BEGIN

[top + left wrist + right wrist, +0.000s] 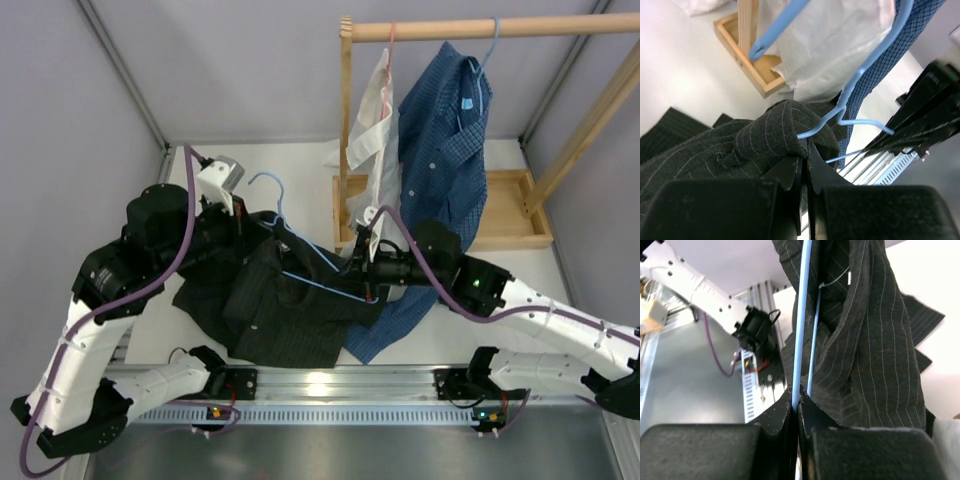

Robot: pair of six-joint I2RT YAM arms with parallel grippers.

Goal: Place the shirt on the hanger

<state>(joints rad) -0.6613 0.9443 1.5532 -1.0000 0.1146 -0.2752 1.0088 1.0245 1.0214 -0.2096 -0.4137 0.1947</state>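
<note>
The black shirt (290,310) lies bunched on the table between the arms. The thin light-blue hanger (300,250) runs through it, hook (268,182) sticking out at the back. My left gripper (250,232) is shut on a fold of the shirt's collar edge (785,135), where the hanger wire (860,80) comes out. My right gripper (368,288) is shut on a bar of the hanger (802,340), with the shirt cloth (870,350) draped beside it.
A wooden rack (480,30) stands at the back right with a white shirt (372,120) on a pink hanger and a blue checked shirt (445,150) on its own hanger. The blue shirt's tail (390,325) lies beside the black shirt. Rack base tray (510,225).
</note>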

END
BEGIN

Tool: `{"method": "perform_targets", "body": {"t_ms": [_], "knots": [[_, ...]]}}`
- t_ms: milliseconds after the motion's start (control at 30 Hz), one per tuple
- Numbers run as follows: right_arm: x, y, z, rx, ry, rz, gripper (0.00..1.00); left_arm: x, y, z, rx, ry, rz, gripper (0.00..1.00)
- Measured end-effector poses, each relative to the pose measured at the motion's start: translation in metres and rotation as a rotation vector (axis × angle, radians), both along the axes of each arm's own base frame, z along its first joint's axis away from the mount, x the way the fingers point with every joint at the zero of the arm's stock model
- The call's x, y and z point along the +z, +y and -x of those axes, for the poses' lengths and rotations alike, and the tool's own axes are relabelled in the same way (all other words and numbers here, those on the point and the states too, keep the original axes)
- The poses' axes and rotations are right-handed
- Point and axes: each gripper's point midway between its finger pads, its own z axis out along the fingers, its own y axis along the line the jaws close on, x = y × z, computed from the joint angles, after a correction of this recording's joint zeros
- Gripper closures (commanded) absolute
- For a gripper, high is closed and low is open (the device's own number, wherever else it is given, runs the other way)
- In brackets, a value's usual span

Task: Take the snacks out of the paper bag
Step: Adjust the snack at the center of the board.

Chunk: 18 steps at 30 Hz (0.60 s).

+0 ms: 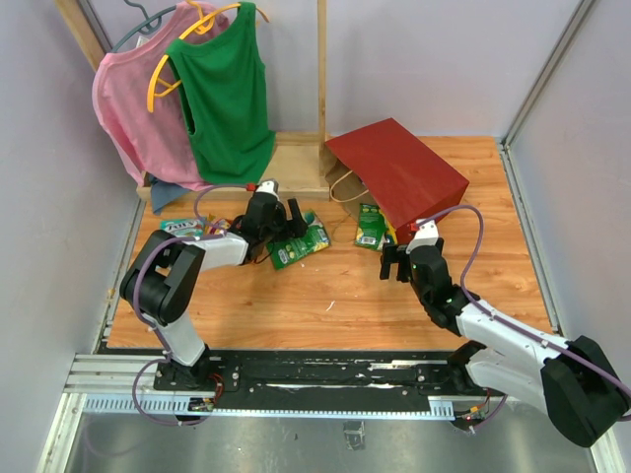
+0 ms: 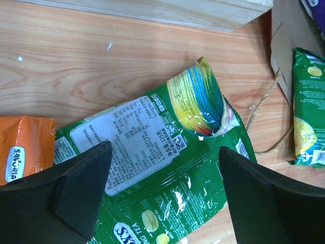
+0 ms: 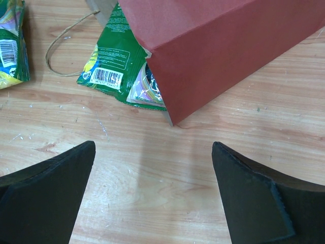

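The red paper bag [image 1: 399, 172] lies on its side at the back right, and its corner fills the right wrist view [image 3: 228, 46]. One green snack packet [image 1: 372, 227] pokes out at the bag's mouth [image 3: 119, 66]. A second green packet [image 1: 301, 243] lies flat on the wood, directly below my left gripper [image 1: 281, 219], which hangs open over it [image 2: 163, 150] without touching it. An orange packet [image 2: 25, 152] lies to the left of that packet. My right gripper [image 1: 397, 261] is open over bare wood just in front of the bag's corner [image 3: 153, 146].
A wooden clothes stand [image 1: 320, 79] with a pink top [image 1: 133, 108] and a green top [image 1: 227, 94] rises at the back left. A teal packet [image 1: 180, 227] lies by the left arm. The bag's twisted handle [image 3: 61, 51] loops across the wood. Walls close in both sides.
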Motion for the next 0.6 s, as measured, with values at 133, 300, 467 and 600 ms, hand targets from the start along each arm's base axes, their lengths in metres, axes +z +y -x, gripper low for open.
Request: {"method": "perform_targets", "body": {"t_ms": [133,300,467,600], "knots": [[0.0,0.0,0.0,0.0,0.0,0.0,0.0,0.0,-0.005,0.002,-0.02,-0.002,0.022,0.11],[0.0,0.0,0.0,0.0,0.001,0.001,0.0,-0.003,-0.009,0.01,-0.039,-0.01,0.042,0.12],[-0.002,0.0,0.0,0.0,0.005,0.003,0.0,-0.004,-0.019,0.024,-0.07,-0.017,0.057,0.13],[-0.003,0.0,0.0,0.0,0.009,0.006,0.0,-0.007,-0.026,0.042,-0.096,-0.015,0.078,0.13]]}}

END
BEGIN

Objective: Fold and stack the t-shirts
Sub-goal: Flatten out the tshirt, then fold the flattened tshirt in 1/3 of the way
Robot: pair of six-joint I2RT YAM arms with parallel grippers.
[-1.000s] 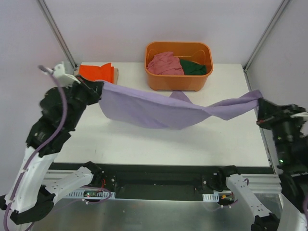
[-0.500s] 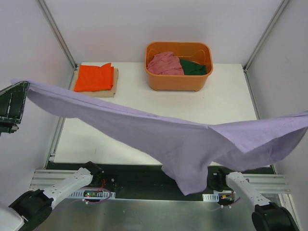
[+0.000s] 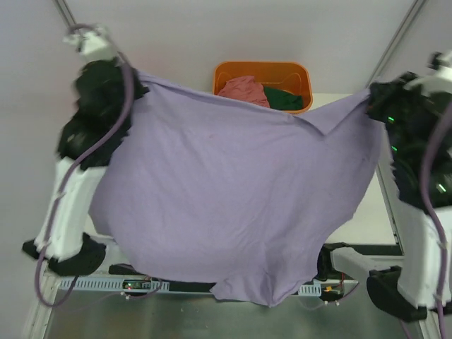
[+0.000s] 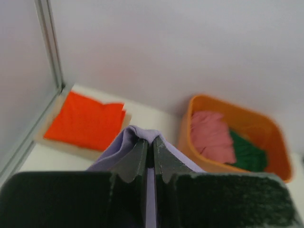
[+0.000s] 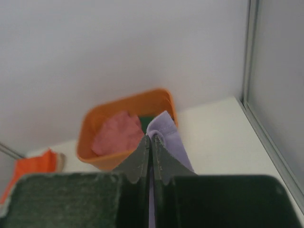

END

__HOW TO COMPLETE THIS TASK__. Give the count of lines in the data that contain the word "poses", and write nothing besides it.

__SOLUTION TO THIS EXERCISE__. 3